━━━ Exercise data
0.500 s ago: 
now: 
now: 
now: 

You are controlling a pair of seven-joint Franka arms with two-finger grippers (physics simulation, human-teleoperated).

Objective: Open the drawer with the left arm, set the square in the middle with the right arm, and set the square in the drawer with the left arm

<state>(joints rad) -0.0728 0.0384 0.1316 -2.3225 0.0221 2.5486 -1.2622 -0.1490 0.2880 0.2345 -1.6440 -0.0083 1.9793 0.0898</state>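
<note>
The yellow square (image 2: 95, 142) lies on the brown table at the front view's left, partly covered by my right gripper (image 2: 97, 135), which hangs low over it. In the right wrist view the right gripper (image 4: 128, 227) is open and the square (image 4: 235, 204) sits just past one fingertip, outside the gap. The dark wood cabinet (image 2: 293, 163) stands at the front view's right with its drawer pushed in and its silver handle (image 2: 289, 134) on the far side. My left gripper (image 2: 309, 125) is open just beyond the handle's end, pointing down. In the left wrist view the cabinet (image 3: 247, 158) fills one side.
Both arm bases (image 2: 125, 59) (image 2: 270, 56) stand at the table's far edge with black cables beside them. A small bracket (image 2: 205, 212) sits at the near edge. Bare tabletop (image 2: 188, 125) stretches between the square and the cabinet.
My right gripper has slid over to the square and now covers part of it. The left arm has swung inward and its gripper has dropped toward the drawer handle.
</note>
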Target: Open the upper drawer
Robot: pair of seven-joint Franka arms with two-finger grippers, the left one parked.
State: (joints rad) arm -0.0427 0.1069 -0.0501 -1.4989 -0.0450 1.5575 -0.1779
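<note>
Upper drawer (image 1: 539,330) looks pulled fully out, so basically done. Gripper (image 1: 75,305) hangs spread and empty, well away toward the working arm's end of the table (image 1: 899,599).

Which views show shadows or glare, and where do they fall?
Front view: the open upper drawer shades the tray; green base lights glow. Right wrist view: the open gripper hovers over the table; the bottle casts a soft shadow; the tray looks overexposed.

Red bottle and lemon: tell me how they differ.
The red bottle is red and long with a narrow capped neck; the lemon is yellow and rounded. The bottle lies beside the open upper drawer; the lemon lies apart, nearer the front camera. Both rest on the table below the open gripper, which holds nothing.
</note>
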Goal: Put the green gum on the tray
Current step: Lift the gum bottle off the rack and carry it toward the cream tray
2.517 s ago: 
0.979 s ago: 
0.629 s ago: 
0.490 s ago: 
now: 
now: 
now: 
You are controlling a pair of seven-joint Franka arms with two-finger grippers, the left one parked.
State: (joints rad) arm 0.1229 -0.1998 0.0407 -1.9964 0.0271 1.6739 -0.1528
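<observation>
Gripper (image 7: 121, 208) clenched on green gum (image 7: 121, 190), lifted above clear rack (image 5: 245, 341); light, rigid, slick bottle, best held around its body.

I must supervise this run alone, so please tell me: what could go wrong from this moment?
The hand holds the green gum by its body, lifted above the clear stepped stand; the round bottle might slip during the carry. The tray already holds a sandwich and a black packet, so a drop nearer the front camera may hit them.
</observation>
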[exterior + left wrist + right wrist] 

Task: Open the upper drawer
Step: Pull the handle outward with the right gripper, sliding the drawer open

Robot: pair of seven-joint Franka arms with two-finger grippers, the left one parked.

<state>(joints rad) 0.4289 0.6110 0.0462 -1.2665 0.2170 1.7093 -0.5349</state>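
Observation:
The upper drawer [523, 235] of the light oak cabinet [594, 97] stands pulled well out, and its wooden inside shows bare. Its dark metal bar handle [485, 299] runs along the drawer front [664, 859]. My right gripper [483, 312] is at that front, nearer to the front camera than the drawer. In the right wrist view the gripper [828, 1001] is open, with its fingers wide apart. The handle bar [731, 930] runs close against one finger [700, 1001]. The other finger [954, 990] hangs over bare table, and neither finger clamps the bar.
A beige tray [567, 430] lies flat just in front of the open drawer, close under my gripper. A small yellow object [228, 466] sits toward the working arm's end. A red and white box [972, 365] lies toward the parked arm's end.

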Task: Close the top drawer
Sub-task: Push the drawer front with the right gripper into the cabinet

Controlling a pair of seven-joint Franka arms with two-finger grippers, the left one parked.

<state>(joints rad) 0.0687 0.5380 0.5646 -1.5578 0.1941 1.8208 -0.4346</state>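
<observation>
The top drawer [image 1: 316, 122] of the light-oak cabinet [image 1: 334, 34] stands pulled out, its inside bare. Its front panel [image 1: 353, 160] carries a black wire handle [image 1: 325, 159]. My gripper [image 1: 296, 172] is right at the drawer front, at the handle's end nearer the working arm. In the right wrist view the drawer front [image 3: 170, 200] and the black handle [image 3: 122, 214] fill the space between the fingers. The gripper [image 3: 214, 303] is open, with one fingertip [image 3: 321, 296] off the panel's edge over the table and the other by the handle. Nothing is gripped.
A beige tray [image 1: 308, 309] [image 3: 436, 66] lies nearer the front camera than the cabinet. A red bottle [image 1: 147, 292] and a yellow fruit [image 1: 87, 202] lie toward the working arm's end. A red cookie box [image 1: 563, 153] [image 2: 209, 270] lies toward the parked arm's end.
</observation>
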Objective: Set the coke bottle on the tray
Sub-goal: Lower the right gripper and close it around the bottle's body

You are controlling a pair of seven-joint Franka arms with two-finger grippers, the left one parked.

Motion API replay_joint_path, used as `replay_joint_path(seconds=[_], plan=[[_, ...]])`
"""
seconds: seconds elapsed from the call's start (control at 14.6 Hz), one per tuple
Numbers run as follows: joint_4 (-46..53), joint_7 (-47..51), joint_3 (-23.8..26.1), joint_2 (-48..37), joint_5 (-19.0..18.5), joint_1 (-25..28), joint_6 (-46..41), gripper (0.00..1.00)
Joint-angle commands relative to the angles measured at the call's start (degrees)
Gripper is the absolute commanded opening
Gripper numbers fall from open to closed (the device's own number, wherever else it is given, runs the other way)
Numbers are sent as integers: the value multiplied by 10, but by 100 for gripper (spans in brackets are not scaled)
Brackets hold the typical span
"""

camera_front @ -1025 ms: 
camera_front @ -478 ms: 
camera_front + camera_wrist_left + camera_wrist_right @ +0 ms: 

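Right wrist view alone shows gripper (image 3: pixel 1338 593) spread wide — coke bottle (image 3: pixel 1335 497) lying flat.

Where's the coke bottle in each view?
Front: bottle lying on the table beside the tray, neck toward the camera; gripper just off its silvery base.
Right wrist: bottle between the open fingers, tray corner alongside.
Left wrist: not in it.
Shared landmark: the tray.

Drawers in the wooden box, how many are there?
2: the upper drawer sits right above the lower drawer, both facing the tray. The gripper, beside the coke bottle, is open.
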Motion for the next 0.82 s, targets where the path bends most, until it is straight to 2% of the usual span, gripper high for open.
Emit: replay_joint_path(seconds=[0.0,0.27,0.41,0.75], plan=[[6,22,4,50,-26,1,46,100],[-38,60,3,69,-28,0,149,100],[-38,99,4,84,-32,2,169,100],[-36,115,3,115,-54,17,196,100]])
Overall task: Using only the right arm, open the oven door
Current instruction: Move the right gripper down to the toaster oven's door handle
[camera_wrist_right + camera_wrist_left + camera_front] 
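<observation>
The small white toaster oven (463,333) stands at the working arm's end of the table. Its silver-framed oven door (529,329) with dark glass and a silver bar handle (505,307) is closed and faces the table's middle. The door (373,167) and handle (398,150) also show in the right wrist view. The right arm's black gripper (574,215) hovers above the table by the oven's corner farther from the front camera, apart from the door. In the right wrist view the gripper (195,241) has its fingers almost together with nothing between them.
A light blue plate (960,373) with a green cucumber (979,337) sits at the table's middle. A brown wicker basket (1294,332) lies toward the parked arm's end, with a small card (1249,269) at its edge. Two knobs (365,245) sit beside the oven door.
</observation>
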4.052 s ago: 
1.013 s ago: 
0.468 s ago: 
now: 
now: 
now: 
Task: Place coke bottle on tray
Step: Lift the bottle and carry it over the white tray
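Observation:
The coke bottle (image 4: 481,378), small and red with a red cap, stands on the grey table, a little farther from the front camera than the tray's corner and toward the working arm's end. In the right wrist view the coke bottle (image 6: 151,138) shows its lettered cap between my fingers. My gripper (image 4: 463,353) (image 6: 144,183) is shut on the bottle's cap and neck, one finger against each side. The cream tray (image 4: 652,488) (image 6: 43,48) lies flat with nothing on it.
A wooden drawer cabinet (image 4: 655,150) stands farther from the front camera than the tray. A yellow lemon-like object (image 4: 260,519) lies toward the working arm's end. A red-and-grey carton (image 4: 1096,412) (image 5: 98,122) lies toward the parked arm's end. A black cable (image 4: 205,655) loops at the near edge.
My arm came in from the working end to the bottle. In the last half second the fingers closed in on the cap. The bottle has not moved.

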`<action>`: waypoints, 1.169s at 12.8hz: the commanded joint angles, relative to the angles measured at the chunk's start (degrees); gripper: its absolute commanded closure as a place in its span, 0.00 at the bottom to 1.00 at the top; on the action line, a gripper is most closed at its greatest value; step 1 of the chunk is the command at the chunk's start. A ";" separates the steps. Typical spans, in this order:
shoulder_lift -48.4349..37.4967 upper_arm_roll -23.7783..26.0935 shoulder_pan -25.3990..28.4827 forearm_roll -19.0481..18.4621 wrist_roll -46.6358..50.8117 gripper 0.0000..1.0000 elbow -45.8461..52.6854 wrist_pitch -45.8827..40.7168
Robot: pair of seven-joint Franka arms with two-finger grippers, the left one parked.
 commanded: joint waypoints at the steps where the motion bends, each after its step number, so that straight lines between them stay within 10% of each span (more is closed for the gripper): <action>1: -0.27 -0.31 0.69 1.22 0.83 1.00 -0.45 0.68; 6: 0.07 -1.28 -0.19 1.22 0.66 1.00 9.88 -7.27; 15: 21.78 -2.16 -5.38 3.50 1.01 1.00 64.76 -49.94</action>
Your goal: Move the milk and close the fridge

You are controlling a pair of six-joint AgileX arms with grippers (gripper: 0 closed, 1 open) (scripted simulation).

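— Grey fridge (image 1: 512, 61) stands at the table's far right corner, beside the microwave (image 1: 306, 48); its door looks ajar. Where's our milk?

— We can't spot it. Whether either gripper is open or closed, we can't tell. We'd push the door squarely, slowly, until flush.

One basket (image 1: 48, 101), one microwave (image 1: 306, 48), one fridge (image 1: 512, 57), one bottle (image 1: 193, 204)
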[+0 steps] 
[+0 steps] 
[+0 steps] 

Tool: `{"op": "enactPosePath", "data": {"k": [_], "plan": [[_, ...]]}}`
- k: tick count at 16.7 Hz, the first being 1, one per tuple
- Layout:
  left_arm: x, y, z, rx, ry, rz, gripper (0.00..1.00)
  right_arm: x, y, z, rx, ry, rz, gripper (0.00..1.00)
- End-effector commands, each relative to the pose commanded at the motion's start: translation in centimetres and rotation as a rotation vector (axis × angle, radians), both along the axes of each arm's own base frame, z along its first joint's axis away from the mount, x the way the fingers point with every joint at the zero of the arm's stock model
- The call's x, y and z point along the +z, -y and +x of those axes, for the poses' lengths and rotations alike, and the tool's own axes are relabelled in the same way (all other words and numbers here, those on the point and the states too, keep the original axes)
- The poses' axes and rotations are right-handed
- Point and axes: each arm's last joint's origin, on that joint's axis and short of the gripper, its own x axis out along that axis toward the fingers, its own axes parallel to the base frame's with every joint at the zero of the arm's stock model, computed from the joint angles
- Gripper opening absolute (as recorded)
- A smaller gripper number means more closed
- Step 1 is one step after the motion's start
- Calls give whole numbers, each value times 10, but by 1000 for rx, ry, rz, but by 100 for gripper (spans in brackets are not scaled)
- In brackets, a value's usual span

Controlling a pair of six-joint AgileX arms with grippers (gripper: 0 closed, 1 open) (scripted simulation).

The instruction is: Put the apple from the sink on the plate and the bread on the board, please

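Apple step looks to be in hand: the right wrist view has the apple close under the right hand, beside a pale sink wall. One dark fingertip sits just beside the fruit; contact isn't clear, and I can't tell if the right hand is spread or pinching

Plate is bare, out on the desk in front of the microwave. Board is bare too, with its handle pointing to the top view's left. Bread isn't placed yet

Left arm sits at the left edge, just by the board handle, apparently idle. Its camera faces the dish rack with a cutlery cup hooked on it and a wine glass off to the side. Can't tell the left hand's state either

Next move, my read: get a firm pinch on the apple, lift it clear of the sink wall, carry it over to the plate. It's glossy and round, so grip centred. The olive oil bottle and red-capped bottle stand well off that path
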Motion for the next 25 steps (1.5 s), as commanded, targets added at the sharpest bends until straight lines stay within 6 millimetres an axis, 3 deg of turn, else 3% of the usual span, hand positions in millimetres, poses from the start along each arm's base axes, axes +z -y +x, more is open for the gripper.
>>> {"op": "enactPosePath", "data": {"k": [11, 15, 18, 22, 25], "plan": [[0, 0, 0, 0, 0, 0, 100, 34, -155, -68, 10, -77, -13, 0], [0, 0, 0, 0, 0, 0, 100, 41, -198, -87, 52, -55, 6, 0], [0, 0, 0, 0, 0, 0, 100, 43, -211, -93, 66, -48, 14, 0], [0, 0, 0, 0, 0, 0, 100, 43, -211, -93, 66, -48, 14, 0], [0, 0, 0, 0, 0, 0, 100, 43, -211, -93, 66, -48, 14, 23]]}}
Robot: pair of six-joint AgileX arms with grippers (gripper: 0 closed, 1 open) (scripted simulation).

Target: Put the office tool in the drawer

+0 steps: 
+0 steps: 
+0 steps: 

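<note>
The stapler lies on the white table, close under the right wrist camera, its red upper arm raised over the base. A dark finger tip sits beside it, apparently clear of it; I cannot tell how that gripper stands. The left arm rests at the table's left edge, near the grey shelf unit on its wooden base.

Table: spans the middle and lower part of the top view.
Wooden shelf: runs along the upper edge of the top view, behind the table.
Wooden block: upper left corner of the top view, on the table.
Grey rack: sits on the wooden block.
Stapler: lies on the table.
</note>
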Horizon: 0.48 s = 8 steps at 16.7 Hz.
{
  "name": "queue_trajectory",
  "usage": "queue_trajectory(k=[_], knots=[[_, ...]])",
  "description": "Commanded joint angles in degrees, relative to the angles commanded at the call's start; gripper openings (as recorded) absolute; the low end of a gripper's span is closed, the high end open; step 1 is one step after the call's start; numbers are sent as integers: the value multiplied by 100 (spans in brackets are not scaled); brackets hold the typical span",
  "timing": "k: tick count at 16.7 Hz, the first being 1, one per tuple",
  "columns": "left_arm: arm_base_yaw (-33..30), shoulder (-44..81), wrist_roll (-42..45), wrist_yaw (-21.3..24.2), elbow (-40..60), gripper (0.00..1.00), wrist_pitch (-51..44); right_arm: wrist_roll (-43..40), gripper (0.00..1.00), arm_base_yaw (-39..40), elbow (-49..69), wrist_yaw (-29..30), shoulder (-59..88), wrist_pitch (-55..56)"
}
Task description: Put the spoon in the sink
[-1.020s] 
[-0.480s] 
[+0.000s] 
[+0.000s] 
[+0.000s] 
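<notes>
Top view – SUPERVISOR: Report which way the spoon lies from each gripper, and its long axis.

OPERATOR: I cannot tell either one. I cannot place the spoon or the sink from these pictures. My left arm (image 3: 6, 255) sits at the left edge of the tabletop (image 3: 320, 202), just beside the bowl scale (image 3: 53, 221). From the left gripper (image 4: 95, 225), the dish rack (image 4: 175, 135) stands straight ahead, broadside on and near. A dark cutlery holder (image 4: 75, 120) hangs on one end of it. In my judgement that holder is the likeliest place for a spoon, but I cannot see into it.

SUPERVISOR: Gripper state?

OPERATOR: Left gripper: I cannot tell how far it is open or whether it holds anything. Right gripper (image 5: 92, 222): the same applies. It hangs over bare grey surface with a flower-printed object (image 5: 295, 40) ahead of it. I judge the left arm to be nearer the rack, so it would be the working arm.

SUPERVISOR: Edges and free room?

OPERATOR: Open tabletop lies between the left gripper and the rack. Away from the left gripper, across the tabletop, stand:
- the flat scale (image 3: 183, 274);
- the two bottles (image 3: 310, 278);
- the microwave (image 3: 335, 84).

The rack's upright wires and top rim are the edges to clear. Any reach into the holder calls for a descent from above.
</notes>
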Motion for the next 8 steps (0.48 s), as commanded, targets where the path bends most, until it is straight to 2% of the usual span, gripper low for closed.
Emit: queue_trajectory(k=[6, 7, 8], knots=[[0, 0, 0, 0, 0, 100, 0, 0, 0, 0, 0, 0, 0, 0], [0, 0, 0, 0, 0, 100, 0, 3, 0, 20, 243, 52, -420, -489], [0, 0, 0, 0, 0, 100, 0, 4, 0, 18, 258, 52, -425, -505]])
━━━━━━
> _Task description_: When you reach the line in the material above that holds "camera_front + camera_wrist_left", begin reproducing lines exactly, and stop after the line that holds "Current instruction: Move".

> _Answer box_:
camera_front + camera_wrist_left + camera_wrist_right @ +0 ms: 

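Right wrist view alone shows gripper (image 3: pixel 1338 593) spread wide — coke bottle (image 3: pixel 1335 497) lying flat.

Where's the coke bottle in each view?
Front: bottle lying on the table beside the tray, neck toward the camera; gripper just off its silvery base.
Right wrist: bottle between the open fingers, tray corner alongside.
Left wrist: not in it.
Shared landmark: the tray.

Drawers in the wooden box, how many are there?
2: the upper drawer sits right above the lower drawer, both facing the tray. The gripper, beside the coke bottle, is open.
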Motion for the next 0.82 s, targets where the path bends most, until it is straight to 2% of the usual span, gripper high for open.
Emit: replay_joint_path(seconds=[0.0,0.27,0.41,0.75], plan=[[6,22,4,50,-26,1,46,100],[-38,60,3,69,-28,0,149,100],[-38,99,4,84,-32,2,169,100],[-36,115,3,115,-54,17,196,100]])
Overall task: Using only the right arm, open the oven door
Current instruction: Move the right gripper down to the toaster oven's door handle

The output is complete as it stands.